▶ _What you will do_
What lines below include the string "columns"? Pick them out and copy them.

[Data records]
- Opening Delimiter -
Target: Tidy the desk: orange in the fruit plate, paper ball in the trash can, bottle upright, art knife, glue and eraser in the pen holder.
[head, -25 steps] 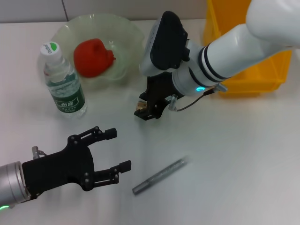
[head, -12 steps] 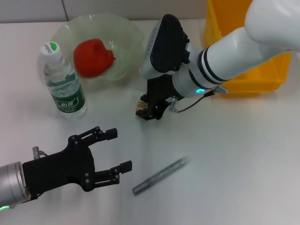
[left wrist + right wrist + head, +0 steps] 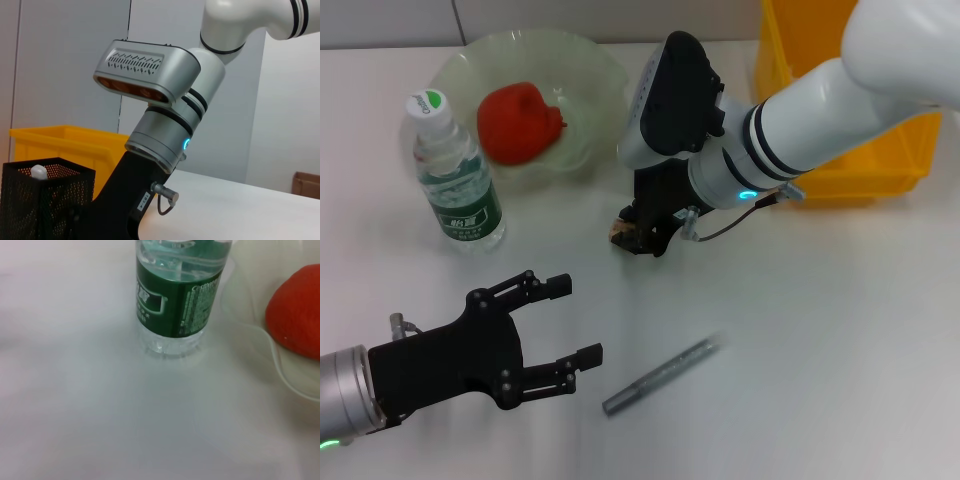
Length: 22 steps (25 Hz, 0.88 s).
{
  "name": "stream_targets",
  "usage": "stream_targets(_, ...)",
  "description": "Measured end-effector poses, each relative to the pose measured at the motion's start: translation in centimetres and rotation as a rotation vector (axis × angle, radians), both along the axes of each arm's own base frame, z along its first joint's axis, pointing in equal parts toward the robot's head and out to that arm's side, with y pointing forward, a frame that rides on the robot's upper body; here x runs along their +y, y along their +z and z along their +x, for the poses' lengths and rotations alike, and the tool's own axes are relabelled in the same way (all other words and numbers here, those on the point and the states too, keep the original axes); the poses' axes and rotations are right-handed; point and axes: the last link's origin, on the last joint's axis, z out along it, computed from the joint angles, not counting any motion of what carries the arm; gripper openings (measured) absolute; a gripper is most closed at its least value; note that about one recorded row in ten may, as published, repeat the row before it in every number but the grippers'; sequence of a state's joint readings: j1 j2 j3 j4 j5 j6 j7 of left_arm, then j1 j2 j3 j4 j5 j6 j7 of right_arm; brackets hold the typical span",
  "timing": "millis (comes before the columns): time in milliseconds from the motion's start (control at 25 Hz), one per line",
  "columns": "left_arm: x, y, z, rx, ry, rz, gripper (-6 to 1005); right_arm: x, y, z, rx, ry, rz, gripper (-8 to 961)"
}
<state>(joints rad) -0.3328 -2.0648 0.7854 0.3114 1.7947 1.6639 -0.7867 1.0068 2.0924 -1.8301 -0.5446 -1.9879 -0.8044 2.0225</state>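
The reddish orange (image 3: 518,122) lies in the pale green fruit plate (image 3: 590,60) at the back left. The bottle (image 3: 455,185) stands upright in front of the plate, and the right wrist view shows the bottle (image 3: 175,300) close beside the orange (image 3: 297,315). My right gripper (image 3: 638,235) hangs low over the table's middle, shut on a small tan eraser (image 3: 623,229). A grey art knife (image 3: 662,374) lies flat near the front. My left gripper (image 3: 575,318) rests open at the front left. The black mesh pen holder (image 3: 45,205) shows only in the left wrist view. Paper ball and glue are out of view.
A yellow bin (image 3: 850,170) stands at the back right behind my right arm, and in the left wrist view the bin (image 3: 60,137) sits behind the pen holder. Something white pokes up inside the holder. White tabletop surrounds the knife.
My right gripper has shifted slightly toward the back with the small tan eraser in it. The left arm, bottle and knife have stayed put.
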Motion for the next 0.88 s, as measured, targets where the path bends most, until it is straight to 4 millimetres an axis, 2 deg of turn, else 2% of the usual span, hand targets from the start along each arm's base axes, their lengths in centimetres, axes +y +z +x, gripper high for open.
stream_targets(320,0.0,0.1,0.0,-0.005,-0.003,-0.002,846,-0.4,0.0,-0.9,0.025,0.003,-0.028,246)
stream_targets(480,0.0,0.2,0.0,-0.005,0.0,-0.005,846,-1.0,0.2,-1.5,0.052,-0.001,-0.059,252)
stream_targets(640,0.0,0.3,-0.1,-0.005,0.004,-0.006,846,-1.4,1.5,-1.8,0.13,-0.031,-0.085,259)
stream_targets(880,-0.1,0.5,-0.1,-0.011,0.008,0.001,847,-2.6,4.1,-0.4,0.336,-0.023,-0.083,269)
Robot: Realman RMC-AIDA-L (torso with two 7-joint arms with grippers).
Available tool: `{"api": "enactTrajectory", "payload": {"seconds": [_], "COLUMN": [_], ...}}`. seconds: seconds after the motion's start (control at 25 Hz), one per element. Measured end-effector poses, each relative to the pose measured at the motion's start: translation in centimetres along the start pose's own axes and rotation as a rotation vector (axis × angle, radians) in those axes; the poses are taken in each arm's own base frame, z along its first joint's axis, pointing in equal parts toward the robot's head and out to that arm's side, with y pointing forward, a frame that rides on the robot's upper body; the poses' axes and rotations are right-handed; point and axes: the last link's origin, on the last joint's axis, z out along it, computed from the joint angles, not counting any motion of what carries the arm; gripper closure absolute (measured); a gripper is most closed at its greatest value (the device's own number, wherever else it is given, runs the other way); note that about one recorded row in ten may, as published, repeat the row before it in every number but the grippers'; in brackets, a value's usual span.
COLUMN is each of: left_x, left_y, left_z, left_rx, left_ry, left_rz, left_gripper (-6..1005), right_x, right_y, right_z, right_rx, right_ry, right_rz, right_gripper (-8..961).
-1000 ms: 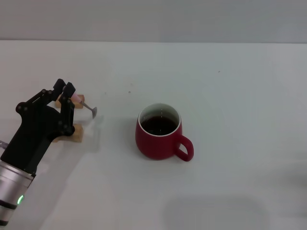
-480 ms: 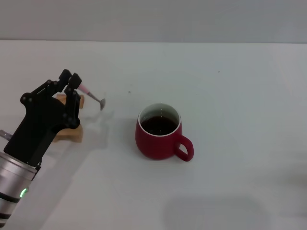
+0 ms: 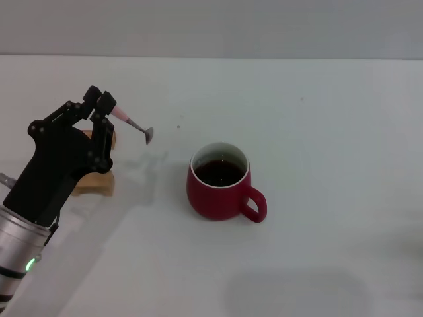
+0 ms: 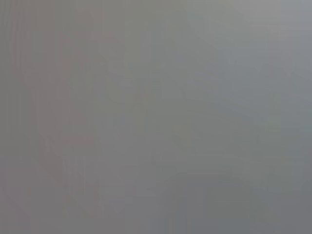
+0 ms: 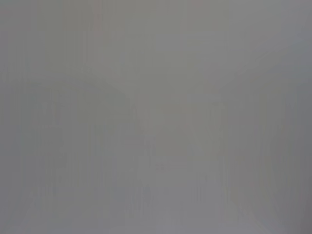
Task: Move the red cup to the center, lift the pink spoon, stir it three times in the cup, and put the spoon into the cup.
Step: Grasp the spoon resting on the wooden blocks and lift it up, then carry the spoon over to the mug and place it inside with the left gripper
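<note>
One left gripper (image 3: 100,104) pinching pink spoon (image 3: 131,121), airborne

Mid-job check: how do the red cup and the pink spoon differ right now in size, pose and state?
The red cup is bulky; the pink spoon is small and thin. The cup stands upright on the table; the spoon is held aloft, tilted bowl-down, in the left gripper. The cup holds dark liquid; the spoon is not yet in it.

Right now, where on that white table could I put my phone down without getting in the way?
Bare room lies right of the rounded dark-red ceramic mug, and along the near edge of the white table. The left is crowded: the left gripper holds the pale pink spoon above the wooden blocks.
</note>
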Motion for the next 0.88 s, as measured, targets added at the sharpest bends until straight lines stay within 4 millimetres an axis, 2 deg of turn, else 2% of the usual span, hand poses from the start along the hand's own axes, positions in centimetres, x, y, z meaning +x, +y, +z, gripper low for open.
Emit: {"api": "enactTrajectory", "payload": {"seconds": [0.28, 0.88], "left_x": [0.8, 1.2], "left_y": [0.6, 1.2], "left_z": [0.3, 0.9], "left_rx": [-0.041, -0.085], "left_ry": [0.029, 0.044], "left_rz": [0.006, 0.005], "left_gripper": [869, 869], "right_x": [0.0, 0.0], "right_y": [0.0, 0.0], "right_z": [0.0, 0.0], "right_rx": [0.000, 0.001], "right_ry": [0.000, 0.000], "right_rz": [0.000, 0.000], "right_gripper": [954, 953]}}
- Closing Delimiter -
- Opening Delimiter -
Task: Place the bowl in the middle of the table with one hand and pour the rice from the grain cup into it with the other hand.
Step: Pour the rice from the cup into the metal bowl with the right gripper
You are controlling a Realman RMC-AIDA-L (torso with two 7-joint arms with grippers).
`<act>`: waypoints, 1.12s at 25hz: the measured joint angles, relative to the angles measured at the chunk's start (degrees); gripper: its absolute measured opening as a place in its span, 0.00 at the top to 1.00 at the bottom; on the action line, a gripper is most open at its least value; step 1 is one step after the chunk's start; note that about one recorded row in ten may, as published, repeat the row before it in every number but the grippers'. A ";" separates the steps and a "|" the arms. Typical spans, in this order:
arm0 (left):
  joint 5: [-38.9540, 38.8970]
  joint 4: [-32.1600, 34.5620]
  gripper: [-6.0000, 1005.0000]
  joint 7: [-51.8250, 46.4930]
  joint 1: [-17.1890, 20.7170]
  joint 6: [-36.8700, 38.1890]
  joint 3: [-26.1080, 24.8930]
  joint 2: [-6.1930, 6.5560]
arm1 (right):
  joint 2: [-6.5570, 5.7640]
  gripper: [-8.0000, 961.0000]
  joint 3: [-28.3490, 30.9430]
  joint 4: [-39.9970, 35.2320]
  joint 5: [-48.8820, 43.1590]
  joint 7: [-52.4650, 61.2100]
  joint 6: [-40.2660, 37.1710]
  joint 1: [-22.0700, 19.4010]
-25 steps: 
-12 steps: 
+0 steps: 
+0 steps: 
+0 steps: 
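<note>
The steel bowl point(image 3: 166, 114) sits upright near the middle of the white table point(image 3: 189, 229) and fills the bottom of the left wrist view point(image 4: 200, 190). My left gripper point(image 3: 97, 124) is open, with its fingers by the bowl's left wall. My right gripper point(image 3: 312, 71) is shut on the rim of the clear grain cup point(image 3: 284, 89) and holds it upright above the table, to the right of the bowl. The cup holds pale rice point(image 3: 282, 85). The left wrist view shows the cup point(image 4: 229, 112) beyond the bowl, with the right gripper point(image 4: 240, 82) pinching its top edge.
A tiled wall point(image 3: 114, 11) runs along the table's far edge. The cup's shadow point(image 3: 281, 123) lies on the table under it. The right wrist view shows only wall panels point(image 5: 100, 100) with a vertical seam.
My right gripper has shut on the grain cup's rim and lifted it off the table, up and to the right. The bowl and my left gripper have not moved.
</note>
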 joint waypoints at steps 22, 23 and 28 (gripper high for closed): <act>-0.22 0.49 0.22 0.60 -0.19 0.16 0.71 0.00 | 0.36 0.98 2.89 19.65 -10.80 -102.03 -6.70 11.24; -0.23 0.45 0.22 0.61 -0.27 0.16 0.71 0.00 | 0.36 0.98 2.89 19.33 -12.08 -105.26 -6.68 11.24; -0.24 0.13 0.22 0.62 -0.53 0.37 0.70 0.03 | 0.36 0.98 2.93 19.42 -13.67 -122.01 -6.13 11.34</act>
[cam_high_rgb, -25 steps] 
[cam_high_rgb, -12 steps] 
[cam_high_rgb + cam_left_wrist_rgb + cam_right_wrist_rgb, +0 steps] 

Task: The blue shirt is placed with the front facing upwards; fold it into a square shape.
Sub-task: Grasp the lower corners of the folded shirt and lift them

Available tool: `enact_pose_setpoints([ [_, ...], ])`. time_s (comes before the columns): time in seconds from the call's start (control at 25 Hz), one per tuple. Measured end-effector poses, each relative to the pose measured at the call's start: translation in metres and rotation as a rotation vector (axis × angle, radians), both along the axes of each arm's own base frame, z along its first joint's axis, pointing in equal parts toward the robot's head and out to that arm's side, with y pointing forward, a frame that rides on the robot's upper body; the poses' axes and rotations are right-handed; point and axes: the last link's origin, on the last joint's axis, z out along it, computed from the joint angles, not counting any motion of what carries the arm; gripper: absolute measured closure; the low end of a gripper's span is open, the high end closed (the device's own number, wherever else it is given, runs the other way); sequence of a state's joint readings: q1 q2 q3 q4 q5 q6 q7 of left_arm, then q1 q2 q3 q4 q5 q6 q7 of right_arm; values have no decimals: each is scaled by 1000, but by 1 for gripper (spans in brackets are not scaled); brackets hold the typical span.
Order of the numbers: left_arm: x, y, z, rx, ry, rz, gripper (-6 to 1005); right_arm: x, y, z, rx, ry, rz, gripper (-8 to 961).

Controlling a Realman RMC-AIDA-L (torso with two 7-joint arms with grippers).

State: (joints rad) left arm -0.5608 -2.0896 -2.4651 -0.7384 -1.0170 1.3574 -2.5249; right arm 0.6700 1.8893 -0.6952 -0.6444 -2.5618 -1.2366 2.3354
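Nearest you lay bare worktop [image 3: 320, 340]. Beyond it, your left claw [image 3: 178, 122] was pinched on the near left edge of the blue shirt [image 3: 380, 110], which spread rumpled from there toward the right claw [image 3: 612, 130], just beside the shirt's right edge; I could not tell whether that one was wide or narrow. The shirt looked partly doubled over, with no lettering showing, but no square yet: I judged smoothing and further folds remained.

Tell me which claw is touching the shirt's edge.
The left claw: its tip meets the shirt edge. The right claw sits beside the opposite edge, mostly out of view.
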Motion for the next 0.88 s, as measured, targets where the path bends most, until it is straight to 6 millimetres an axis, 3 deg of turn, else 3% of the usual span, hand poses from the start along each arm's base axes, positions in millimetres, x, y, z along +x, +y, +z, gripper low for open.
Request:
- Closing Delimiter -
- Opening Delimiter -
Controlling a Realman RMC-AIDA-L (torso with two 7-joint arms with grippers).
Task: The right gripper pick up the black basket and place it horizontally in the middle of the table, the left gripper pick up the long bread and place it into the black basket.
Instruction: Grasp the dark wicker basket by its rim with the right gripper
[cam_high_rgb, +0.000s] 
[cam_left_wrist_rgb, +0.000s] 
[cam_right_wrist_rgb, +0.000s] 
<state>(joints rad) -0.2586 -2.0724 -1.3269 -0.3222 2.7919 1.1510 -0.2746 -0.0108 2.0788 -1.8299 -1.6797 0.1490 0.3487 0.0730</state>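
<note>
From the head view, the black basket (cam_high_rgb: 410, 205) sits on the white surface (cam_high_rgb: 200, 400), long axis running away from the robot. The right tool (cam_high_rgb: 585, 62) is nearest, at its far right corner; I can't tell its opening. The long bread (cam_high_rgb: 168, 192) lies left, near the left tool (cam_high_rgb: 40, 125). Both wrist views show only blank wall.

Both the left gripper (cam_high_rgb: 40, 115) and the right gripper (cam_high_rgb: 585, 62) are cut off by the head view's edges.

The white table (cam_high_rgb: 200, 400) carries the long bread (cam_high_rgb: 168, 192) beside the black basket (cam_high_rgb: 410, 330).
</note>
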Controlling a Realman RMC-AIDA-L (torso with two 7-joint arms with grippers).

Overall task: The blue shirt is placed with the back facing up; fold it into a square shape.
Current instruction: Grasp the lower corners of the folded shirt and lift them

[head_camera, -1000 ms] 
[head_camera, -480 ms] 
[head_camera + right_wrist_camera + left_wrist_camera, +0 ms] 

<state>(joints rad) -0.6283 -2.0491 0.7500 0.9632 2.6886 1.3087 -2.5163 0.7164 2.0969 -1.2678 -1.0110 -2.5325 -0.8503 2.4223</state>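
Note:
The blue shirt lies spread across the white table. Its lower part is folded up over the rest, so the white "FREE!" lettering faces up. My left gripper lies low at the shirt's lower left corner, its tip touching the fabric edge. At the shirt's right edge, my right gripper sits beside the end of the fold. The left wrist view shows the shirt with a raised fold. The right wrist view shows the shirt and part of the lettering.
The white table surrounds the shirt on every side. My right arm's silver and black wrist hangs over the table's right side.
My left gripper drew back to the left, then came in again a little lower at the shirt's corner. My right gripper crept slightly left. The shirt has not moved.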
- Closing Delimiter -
▶ _Solution for this task_
  "timing": "millis (comes before the columns): time in milliseconds from the motion's start (control at 25 Hz), one per line",
  "columns": "left_arm: x, y, z, rx, ry, rz, gripper (-6 to 1005); right_arm: x, y, z, rx, ry, rz, gripper (-8 to 961)"
Available tool: `enact_pose_setpoints([ [_, ...], ])`. time_s (comes before the columns): time in seconds from the call's start (control at 25 Hz), one per tuple. Measured end-effector poses, each relative to the pose measured at the call's start: translation in metres and rotation as a rotation vector (axis × angle, radians), both along the axes of each arm's own base frame, z along its first joint's axis, pointing in equal parts toward the robot's head and out to that arm's side, with y pointing forward, a frame that rides on the robot's upper body; the poses' axes and rotations are right-handed; point and axes: the last link's origin, on the last joint's axis, z out along it, computed from the joint angles, not counting any motion of what carries the arm; gripper: absolute measured closure; the low end of a gripper's span is open, the high end closed (the device's own number, wherever else it is given, runs the other way); sequence of a state's joint readings: q1 q2 q3 q4 q5 q6 q7 of left_arm, then q1 q2 q3 q4 q5 q6 q7 of right_arm; values have no decimals: each is scaled by 1000, but by 1 for gripper (spans in brackets are not scaled); brackets hold the typical span.

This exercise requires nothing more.